▸ Problem requirements: List all lines in the material below that contain "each".

▸ Data extract:
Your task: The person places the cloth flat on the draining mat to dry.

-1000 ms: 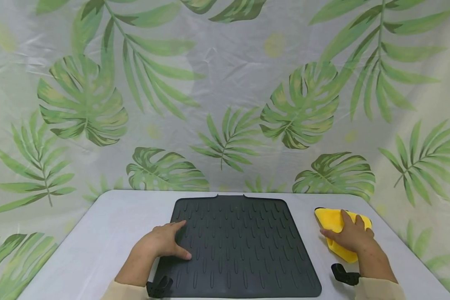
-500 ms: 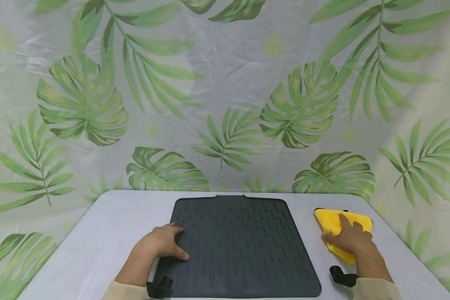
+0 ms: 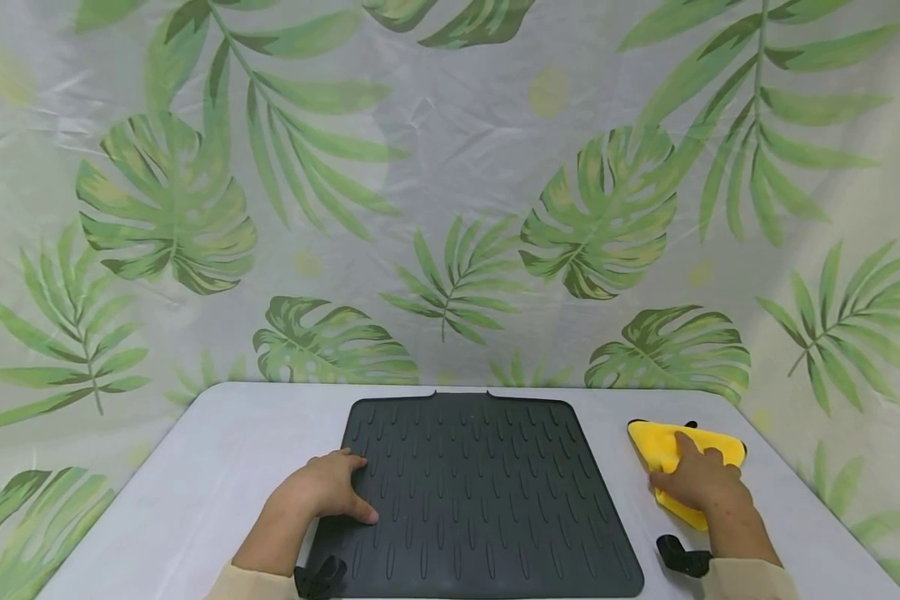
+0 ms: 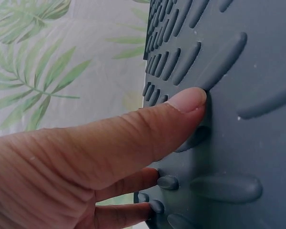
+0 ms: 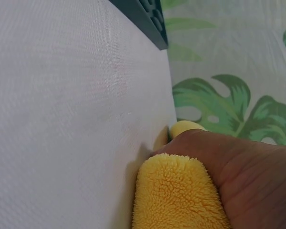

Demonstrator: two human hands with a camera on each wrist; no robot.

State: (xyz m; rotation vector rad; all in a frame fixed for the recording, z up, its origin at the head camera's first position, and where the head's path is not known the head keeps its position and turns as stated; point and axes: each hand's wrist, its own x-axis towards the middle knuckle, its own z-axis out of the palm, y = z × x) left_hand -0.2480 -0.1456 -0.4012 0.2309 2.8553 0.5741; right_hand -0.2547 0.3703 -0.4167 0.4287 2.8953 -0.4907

▸ Result of this exercise:
Demonstrator: two human hands with a camera on each wrist; no robot.
State: (xyz m; rotation vector rad; all in a frame fixed for the recording, z up, its origin at the head camera's first position, and where the head's path is not known the head keeps its position and turns as stated; point and axes: each hand's wrist, its own x-axis towards the middle knuckle, its own z-axis out of the palm, y = z × x) left_hand -0.2480 -0.1456 -0.4012 0.2309 2.8553 0.5741; right_hand -0.2547 0.3703 -0.4167 0.4287 2.8953 -0.4907

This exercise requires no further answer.